A United Nations report from last year had found that meadows of seagrass, too, act as highly efficient carbon sinks — storing about 18% of the world’s oceanic carbon, while covering just 0.01% of the Earth’s ocean floor. Another study on seagrass, published earlier this year, also found the meadows act as natural sieves — collecting plastic into natural bundles of seagrass fiber. “[P]lastic debris in the seafloor can be trapped in seagrass remains, eventually leaving the marine environment through beaching… represent[ing] a continuous purge of plastic debris out of the sea,” Anna Sanchez-Vidal, lead author and a marine biologist at the University of Barcelona, who led the study, told AFP.

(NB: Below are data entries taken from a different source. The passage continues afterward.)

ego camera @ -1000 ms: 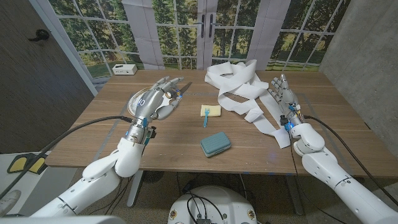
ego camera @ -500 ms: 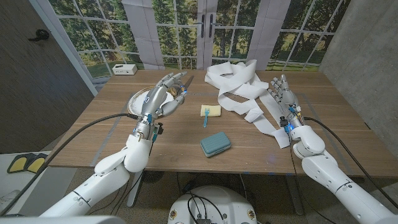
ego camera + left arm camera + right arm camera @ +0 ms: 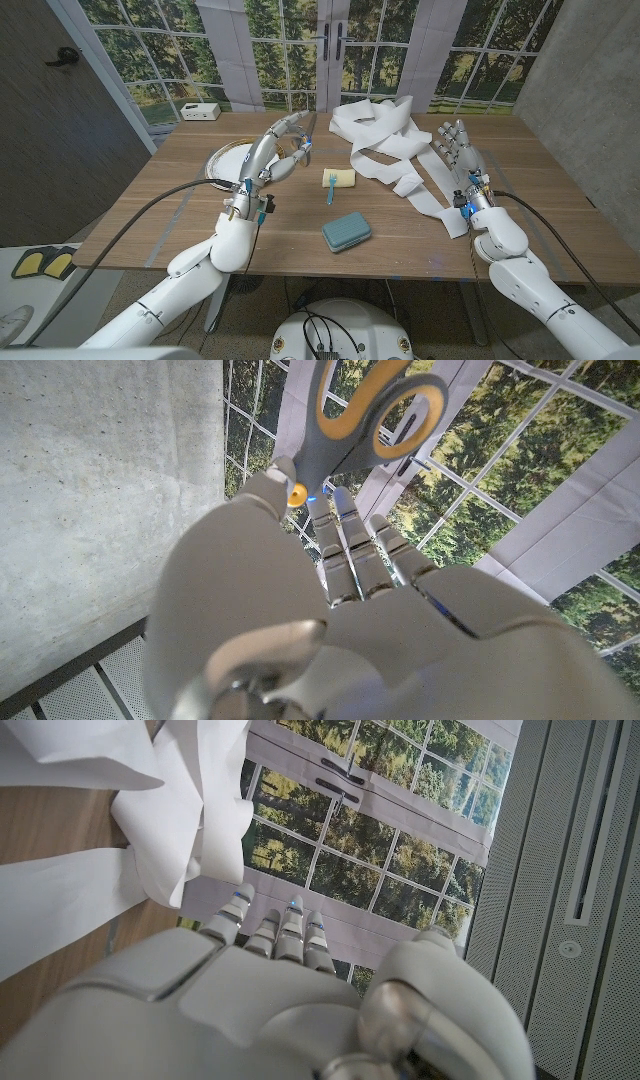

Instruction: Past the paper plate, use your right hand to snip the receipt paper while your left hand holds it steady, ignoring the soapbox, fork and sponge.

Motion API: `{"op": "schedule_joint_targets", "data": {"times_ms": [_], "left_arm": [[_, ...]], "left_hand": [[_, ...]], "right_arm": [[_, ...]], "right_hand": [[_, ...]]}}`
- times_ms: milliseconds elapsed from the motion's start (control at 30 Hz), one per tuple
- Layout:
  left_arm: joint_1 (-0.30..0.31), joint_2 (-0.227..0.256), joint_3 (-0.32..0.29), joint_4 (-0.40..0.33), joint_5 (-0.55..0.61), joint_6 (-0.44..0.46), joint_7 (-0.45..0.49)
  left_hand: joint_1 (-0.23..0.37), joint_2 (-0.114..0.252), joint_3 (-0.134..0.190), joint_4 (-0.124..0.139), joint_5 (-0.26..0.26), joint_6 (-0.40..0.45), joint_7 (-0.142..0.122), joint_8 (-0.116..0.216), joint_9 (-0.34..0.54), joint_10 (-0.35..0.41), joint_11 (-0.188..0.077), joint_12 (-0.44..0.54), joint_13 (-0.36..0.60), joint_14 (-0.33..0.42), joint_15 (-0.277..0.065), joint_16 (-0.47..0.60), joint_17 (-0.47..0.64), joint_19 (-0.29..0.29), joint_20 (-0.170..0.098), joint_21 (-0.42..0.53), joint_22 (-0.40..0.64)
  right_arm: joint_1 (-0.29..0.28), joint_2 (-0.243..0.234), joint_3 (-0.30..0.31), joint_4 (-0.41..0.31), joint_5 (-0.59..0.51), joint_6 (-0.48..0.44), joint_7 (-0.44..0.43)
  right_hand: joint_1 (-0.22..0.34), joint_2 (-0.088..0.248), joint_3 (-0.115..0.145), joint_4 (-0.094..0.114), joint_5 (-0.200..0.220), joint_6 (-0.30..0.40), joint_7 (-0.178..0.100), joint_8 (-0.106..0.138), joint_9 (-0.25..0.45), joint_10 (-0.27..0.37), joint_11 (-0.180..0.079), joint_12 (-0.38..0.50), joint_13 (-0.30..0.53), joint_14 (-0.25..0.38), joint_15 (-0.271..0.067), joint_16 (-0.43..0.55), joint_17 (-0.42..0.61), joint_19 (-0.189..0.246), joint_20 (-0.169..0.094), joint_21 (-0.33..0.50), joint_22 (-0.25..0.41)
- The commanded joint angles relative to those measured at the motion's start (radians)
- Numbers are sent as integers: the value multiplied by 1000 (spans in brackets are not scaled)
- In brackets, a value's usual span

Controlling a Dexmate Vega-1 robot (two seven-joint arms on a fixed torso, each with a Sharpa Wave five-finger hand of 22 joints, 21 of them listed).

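Note:
My left hand [image 3: 278, 152] is lifted above the table just right of the paper plate [image 3: 222, 160] and grips a pair of scissors [image 3: 352, 415] with grey and yellow handles; the handles stick out past its fingers [image 3: 350, 550]. The scissors' blades are hidden. The white receipt paper [image 3: 376, 132] lies in a loose, looping heap at the back middle, with strips running toward the right front. Beside those strips my right hand [image 3: 456, 156] stands with its fingers stretched out and apart, holding nothing. The paper [image 3: 160, 810] also lies close ahead of the right hand [image 3: 250, 990].
A yellow sponge [image 3: 343, 178] with a blue fork [image 3: 329, 188] beside it lies mid-table. A teal soapbox [image 3: 346, 232] sits nearer the front edge. A small white box [image 3: 200, 111] stands at the far left corner. Windows and a door stand behind the table.
My left hand has risen and moved right, from over the paper plate toward the receipt paper, carrying the scissors. The right hand has barely shifted.

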Motion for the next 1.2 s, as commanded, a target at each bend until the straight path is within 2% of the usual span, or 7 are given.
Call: {"op": "schedule_joint_targets", "data": {"times_ms": [33, 567, 867, 1200], "left_arm": [[11, -38, 7, -7, -77, -45, -63], [43, -83, -27, -19, -169, -63, -109], [50, -89, -46, -26, -225, -59, -153], [61, -109, -70, -26, -293, -54, -175]], "left_hand": [[6, 11, -4, -1, -1, 5, 10, 1, 4, 187, -192, 11, 3, -6, -187, -4, 4, -1, 7, -3, 6], [6, 13, -6, -1, -3, 9, 17, 0, 4, 184, -193, 19, -2, -4, -184, -10, 8, -4, 10, -4, 6], [7, 14, -8, -1, -5, 9, 18, -1, 4, 179, -194, 23, -3, -3, -184, -13, 11, -5, 12, -4, 6], [5, 13, -13, 0, -9, 41, 36, 8, 4, 176, -195, 31, -8, -1, -183, -16, 17, -7, 14, -4, 6]], "right_arm": [[-48, -18, 15, -58, -7, 7, 9], [-35, -17, 6, -58, -9, -1, 30], [-14, -16, -4, -47, -7, -7, 45], [-14, -18, -3, -47, -2, -6, 49]], "right_hand": [[12, 1, 2, -1, -2, 11, 1, 9, 4, 15, 1, 7, 2, 4, 5, 3, 1, 4, 7, -1, 6], [23, 0, 9, -8, -3, 12, 4, 8, 4, 18, 3, 6, 3, 3, 4, 3, 1, 4, 9, -1, 6], [28, -1, 12, -11, -5, 13, 5, 7, 4, 18, 6, 4, 4, 4, 6, 3, 1, 4, 9, 0, 6], [28, -2, 14, -12, -6, 14, 5, 6, 4, 19, 3, 3, 4, 4, 3, 3, 2, 4, 9, 0, 6]]}}
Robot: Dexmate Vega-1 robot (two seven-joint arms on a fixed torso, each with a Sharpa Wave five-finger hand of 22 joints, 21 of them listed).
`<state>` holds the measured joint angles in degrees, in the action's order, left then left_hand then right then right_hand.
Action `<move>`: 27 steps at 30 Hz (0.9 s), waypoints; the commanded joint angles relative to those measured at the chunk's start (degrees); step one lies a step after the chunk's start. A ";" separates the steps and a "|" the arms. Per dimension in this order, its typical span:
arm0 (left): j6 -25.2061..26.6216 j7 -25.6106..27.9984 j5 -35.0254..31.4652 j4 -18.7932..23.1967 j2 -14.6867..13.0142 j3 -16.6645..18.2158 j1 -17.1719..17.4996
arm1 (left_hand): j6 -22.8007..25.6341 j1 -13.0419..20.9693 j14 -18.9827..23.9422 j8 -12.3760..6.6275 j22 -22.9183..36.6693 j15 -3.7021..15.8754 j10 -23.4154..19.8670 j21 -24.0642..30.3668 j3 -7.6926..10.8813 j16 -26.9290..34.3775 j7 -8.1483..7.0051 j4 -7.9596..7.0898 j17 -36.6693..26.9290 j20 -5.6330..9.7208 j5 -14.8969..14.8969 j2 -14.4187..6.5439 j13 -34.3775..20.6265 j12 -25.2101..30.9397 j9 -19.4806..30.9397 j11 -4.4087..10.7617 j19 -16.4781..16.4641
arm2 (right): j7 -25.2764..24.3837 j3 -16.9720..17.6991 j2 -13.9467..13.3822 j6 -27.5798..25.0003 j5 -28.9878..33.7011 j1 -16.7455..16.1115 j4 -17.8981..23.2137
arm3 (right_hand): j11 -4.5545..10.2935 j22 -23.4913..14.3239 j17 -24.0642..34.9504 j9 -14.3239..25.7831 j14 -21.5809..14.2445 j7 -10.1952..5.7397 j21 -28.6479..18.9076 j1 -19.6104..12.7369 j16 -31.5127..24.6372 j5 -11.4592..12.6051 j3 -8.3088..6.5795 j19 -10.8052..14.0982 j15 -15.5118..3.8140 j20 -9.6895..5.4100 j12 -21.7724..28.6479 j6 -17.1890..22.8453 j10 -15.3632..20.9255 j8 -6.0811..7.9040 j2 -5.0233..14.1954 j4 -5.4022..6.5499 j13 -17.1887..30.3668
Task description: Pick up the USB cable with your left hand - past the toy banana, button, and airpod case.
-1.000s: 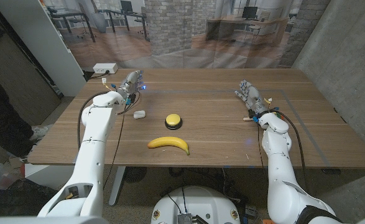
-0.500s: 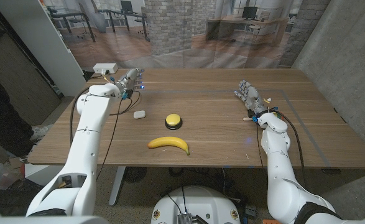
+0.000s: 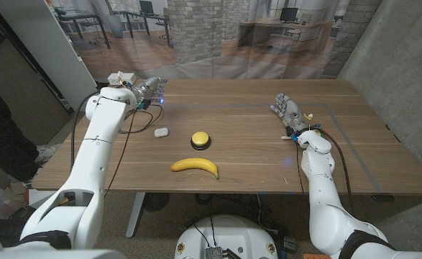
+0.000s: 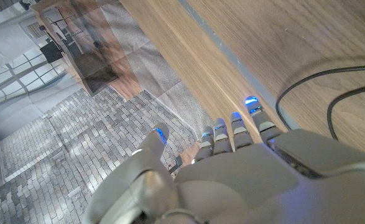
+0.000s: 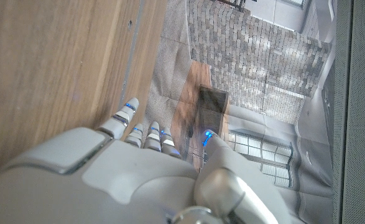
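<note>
Spanning the head view, a wooden table (image 3: 232, 137) is backing onto a printed brick-and-office backdrop (image 3: 218, 36). Sitting mid-table are a toy banana (image 3: 195, 166), a yellow button (image 3: 200, 139) and an airpod case (image 3: 161, 132). A white box (image 3: 122, 78) is sitting at the far left corner — the USB cable is hard to make out there. The left hand (image 3: 147, 91) is reaching beside it, fingers extended, holding nothing. The right hand (image 3: 287, 109) is resting apart — fingers straight, empty.

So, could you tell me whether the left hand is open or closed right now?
Open: the left hand holds nothing, its fingers stretched out over the table.
</note>
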<state>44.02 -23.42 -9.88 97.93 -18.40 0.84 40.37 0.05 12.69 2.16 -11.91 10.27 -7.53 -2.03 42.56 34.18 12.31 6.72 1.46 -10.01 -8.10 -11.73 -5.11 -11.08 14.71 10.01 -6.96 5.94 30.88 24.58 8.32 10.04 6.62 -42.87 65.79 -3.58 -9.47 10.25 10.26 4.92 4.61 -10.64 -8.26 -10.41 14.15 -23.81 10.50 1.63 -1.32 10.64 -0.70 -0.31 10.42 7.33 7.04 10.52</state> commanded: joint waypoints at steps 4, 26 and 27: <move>5.37 -5.89 -3.74 -0.25 -5.44 -4.30 -3.68 | 1.50 1.30 1.57 -0.25 0.14 -0.45 -1.91 -0.29 0.15 0.54 2.66 1.88 -0.29 -0.07 0.86 1.06 -0.24 0.65 0.33 -0.57 -1.76 | 0.17 0.24 -0.25 0.70 -0.35 0.41 -1.59 | -0.51 -0.27 0.31 0.27 0.24 0.49 -0.37 0.29 -0.44 0.00 -0.47 0.39 0.20 0.19 0.52 -0.17 0.09 0.52 0.40 -0.16 0.23; 11.82 -14.18 -10.94 -0.39 -12.65 -13.36 -9.94 | 5.20 10.43 6.48 -0.39 0.28 -0.13 -6.97 -1.17 1.53 1.23 3.94 8.51 -0.76 -0.05 1.60 0.63 -1.10 1.59 0.58 -0.66 -4.91 | 1.38 1.04 -0.98 1.78 -1.31 0.94 -4.33 | -0.52 -0.27 0.34 0.27 0.21 0.53 -0.37 0.60 -0.45 -0.03 -0.35 0.42 0.30 0.28 0.51 -0.14 0.14 0.51 0.13 -0.15 0.24; 12.06 -14.48 -11.23 -0.37 -12.82 -13.65 -10.17 | 5.25 10.54 6.58 -0.39 0.29 -0.11 -7.00 -1.18 1.53 1.26 3.94 8.53 -0.77 -0.08 1.61 0.61 -1.11 1.60 0.58 -0.63 -4.94 | 1.42 1.08 -0.99 1.77 -1.34 0.91 -4.31 | -0.53 -0.27 0.34 0.27 0.20 0.54 -0.38 0.61 -0.45 -0.03 -0.36 0.44 0.29 0.33 0.51 -0.14 0.15 0.51 0.13 -0.16 0.24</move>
<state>53.40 -34.19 -17.83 97.31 -28.21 -8.94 32.97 5.04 22.37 8.22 -12.36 10.26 -7.57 -8.56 41.69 35.69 13.40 7.06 9.60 -10.55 -7.61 -10.08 -4.54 -11.88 15.92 10.27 -7.36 1.11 31.79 25.21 7.57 11.44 5.74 -41.92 62.10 -3.58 -9.46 10.25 10.25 4.92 4.61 -10.64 -8.26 -10.41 14.15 -23.81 10.49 1.63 -1.33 10.64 -0.71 -0.32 10.42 7.33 7.04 10.52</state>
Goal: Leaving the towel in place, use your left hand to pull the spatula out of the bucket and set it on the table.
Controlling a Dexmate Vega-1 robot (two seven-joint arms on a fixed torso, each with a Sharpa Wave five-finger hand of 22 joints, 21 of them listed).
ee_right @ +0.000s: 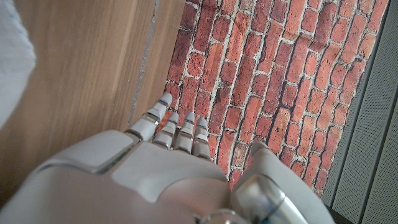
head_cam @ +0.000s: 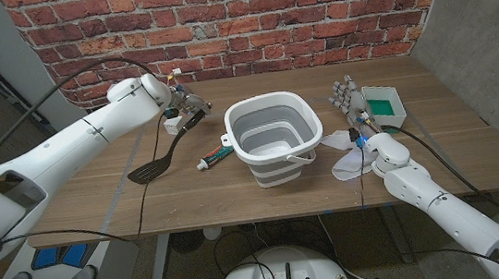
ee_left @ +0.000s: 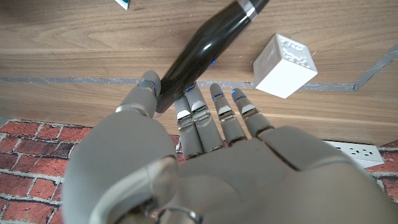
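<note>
The black spatula [head_cam: 160, 158] slants down from my left hand [head_cam: 181, 104] to the table, its slotted head [head_cam: 146, 172] touching the wood left of the bucket. In the left wrist view the glossy handle [ee_left: 205, 43] is pinched between my thumb [ee_left: 149, 84] and fingertips [ee_left: 196, 102]. The grey and white bucket [head_cam: 272, 137] stands mid-table with nothing visible inside. A crumpled white towel [head_cam: 348, 152] lies just right of the bucket, also seen as white cloth [ee_right: 12, 56]. My right hand [head_cam: 352, 101] stands beside the towel, fingers straight and holding nothing.
A toothpaste tube [head_cam: 214, 157] lies between the spatula and the bucket. A small white cube [head_cam: 172, 124] [ee_left: 286, 57] sits under my left hand. A white tray with green inside [head_cam: 384, 107] stands at the back right. The brick wall [head_cam: 237, 20] backs the table.
</note>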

At present, researchers are trying to understand the complexities of microbes found on rocks and “how these microbes sustain their metabolic rate,” Jeffrey Marlow, a former postdoctoral researcher at Professor Girguis’ department, who led the study, told the press. Their goal is to artificially recreate the natural methane sinks found underwater to soak up the gas in different parts of the planet — as a tangible solution to reduce global warming.
“Once we clarify how these many interconnected factors come together … we can then ask how we might apply these anaerobic methane-eating microbes to other situations, like landfills with methane leaks,” Marlow noted.
“[W]e need to know this in our changing world in order to build our predictive power.”